> [About this exercise]
A line below contains "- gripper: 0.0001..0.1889", and a later one contains "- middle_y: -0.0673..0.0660". Repeat both, with every line between them, exactly.

[Items from a dataset]
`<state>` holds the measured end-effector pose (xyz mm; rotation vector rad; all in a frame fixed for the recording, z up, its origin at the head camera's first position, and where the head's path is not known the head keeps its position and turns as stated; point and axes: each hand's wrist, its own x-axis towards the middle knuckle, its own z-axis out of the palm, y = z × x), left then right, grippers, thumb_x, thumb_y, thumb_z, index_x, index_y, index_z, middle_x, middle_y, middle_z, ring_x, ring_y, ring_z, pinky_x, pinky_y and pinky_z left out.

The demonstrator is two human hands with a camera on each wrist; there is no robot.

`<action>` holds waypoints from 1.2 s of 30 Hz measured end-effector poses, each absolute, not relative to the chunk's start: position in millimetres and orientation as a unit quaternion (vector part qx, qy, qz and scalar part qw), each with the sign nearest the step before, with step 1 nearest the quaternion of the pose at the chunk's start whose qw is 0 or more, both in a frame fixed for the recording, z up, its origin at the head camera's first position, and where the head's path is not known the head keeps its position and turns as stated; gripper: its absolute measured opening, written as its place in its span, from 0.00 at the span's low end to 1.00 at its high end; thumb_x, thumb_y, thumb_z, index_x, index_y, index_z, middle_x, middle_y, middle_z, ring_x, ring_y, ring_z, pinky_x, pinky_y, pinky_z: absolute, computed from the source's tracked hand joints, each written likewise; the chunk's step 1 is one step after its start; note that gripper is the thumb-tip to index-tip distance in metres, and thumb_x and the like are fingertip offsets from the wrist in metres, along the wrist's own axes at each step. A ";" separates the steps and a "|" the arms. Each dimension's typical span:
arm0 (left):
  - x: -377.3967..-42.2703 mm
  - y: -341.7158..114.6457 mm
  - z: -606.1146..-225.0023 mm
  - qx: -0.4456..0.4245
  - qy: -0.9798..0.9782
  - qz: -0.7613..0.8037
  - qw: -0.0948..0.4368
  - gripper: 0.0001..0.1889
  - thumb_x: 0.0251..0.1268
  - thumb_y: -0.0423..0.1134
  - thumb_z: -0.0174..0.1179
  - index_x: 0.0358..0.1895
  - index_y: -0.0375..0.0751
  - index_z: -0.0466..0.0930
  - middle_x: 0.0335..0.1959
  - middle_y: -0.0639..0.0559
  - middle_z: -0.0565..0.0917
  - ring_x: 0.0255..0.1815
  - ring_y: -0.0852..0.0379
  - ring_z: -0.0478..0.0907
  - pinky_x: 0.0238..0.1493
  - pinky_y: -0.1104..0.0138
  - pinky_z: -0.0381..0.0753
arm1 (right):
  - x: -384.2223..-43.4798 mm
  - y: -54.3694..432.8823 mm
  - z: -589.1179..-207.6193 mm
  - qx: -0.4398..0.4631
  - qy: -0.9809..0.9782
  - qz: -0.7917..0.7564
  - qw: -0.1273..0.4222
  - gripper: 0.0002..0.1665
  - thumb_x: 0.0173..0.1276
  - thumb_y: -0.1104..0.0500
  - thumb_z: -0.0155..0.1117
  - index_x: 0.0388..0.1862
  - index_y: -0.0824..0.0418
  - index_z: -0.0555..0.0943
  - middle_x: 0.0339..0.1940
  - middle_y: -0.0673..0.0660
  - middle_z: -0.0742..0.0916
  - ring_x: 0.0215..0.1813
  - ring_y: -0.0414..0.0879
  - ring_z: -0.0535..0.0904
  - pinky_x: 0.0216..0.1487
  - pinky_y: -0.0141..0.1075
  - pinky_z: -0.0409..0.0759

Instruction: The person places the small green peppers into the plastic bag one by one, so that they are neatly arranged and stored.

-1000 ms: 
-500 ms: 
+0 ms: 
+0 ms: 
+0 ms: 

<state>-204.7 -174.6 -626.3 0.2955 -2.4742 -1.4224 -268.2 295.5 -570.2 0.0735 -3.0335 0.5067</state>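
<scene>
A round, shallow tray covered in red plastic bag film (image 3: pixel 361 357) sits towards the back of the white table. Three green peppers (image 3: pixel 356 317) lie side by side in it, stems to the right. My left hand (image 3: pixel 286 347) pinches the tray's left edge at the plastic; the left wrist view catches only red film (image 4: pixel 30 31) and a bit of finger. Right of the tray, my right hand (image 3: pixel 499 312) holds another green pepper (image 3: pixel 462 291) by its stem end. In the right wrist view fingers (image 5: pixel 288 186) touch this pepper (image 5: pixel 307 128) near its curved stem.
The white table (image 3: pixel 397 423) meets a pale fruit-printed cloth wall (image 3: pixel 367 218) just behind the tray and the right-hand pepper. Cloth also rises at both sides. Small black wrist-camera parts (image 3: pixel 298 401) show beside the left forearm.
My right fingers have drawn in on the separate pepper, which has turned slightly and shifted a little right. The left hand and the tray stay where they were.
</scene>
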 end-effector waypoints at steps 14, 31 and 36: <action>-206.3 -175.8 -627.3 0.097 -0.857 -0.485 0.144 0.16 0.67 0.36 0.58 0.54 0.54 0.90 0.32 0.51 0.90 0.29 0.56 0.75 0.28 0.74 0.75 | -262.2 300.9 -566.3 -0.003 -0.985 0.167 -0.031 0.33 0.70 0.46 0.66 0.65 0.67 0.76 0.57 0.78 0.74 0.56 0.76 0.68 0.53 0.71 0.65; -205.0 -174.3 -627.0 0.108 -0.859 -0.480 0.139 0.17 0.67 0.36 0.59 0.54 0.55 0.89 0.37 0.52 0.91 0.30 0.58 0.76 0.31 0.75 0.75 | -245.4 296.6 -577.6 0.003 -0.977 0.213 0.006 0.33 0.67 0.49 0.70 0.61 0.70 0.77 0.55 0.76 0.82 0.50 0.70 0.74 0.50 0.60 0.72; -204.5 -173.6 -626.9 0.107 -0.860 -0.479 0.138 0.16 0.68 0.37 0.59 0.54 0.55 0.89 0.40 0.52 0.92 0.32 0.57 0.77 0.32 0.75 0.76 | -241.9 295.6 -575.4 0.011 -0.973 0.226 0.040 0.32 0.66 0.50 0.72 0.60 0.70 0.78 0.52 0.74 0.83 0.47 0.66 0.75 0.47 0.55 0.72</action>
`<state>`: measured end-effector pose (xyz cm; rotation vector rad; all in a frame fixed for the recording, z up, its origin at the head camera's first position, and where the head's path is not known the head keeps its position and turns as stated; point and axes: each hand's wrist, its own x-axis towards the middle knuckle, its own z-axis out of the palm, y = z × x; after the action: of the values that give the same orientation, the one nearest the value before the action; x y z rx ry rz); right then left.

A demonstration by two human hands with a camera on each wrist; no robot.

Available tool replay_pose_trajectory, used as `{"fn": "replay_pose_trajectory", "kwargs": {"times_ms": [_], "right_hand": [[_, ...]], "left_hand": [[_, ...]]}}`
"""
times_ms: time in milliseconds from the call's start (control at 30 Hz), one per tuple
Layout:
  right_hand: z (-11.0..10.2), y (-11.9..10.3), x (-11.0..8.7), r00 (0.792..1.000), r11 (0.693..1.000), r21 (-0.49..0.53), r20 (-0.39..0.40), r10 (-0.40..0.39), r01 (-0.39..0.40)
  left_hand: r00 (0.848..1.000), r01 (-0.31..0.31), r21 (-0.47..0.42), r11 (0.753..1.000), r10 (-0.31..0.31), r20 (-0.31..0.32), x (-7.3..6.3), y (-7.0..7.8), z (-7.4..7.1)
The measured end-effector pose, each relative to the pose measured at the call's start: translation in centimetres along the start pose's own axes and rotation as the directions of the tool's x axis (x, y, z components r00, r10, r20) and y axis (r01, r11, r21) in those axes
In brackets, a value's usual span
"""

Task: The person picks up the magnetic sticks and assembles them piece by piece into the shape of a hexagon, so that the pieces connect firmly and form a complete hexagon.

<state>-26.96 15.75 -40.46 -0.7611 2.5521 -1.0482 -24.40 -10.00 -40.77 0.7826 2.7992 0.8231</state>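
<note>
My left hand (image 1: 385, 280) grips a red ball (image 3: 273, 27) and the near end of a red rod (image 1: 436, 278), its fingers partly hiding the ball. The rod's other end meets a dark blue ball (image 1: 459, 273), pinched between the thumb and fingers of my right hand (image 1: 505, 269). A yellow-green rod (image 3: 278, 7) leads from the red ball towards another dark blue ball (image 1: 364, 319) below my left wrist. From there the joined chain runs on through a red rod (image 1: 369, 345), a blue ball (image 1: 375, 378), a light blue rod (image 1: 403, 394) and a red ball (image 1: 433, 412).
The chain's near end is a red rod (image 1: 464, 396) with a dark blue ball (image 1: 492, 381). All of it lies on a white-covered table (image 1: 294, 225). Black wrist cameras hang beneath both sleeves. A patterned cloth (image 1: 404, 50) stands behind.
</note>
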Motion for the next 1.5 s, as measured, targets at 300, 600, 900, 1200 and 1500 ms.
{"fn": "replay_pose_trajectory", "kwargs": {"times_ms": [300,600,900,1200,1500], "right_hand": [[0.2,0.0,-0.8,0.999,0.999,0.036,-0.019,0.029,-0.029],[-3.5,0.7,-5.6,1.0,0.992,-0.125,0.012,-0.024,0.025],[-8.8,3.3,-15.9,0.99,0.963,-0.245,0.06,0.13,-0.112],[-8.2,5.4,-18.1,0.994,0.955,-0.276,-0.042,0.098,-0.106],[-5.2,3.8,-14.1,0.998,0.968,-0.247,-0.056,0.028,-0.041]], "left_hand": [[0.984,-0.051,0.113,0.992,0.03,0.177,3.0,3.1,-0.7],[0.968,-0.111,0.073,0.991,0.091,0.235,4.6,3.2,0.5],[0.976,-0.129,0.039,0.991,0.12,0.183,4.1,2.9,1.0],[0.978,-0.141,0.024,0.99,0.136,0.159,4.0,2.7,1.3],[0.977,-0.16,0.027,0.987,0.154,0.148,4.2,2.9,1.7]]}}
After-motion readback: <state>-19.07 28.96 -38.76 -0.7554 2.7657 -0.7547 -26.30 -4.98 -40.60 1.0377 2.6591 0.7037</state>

> [Solution to the exercise]
  - gripper: 0.0001..0.1889
  - thumb_x: 0.0251..0.1268
  - thumb_y: -0.0423..0.1134
  - thumb_z: -0.0174..0.1179
  - index_x: 0.0358..0.1895
  - index_y: -0.0375..0.0751
  - index_z: -0.0466..0.0930
  - middle_x: 0.0335..0.1959
  - middle_y: -0.0639..0.0559
  - middle_z: -0.0565..0.0917
  - ring_x: 0.0255..0.1815
  - ring_y: -0.0852..0.0379
  - ring_z: -0.0478..0.0907
  - pinky_x: 0.0238..0.1493
  - pinky_y: -0.1104..0.0138
  - pinky_z: -0.0381..0.0753
arm1 (right):
  - x: -384.2223..-43.4798 mm
  - y: -54.3694..432.8823 mm
  - z: -589.1179..-207.6193 mm
  - qx: -0.4398..0.4631
  - qy: -0.9809..0.9782
  - qz: -0.7917..0.7564
  - qw: -0.1273..0.4222
  - gripper: 0.0002..0.1665
  - thumb_x: 0.0173..0.1276
  - thumb_y: -0.1104..0.0500
  - thumb_z: -0.0155..0.1117
  - index_x: 0.0388..0.1862
  - index_y: -0.0824..0.0418
  - index_z: -0.0555..0.0943
  - middle_x: 0.0339..0.1940
  - middle_y: -0.0673..0.0660

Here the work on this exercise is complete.